Lymba’s EventNet is made up of WordNet events and relations that are enhanced with semantic relations extracted from web documents by Lymba’s semantic parser. EventNet is more than 100,000 events linked network. The connections between events are probabilistically weighted based on the number of times they are extracted from the web corpus. To be effective in the COA domain, EventNet needs to be customized with COA documents, reports, blogs, and any other human intelligence that is in textual form. Lymba will develop algorithms to extract semantic information from COA sources and update EventNet to operate in this domain. As new intelligence is made available, the event and relation structure of EventNet need to evolve. Algorithms will be developed to update the values of its event edges as new events, entities, and semantic relations are extracted from the stream of textual intelligence that is available to COA decision makers.

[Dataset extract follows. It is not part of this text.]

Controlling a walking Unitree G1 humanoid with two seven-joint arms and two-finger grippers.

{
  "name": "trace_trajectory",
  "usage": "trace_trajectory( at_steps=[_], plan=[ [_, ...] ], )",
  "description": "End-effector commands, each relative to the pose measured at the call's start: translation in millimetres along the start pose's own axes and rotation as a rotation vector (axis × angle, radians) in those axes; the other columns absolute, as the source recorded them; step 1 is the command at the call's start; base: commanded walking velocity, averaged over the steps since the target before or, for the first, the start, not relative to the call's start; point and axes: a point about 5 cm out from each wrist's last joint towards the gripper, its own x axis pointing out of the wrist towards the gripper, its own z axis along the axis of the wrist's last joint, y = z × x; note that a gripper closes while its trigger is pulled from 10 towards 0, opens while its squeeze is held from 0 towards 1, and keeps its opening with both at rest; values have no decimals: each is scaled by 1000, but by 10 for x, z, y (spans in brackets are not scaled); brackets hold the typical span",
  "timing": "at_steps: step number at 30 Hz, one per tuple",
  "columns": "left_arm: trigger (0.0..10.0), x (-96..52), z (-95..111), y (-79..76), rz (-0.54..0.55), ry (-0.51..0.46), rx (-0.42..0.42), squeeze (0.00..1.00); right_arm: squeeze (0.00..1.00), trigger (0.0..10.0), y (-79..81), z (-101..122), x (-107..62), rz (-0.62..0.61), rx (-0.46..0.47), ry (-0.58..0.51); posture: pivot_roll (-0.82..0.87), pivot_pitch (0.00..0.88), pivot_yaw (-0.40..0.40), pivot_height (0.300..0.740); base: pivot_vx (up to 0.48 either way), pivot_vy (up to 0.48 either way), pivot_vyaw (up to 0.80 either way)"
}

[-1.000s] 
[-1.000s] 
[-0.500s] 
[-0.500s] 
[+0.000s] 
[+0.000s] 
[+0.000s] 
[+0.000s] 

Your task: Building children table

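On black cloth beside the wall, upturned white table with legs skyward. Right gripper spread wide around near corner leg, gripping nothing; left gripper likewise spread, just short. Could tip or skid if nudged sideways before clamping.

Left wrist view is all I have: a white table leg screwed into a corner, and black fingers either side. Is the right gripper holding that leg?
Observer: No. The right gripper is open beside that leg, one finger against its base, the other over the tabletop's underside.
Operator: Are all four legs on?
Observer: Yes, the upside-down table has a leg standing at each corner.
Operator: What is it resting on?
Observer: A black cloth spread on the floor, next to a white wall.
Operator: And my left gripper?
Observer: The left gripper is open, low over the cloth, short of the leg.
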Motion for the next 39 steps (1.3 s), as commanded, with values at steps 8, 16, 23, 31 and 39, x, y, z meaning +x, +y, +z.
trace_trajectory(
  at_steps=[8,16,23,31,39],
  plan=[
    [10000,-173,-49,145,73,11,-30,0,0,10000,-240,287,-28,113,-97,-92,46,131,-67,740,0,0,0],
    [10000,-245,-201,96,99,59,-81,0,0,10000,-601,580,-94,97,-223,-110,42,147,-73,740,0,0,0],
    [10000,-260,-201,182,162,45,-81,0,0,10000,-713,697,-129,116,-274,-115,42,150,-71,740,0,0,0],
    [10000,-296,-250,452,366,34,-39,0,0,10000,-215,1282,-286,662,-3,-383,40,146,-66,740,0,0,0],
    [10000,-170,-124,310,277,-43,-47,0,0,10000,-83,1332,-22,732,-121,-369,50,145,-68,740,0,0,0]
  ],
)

Task 3: Predicting and Ranking Actions for a COA Decision Maker

Lymba will explore algorithms that compute the actions to suggest to a decision maker or a tactical assessment tool. The key events need to be identified and the relations and participants in the events extracted. Each event structure inside the situation model will be instantiated with information from the COA EventNet ontology resulting in an event driven sub-model, where the edges each have a likelihoods associated with them. From this structure all the possible events and outcomes that are computed using the COA EventNet will be linked and scored. If for example a killing event was extracted by consulting the EventNet frame in Figure 2, injuries, death, emergency call, and rescue operations are all prediction for the analyst to consider, with injuries having the highest probability. Low scoring event outcomes can be used as clues that more information needs to be gathered, and the system can be extended to output suggestions for pro-active intelligence gathering based on edges in the graph where evidence was not fulfilled.

Task 4: Transforming COA EventNet into RDF

In order to make the semantics encoded in the COA EventNet built in Task 2 readily available to third party reasoning and tactical assessment engines, Lymba will develop algorithms to map the semantic representation of the situation models, which includes the semantic relations, concepts, events, and likelihoods, the concepts into the W3C standard for the Resource Description Framework (RDF). Lymba already has a complete RDFS schema for the information extracted by it tools and would extend this to work with the information extracted for situation models.

B. Technical Summary and Task Deliverables

Event Ontology Driven Predictions from Text will exploit textual human intelligence for the purposes of informing COA decision makers. Situation descriptions will be transformed into a semantically rich ontology backed representation from which key events, relationships, and actors will be identified as input to an action prediction engine. The action prediction engine will leverage a COA tailored event ontology, EventNet in order to compute and rank a list of suggest actions. Finally all the knowledge capture in the event ontology will be encoded in RDF triples so as to make it readily available to third party reasoning and tactical assessment tools. The deliverables for this project include algorithms to: 1) Model situations in a semantic ontology backed representation, 2) Customize EventNet for the COA domain, 3) Predict and Rank actions for a COA decision maker, and 4) Transforming COA EventNet into RDF triples.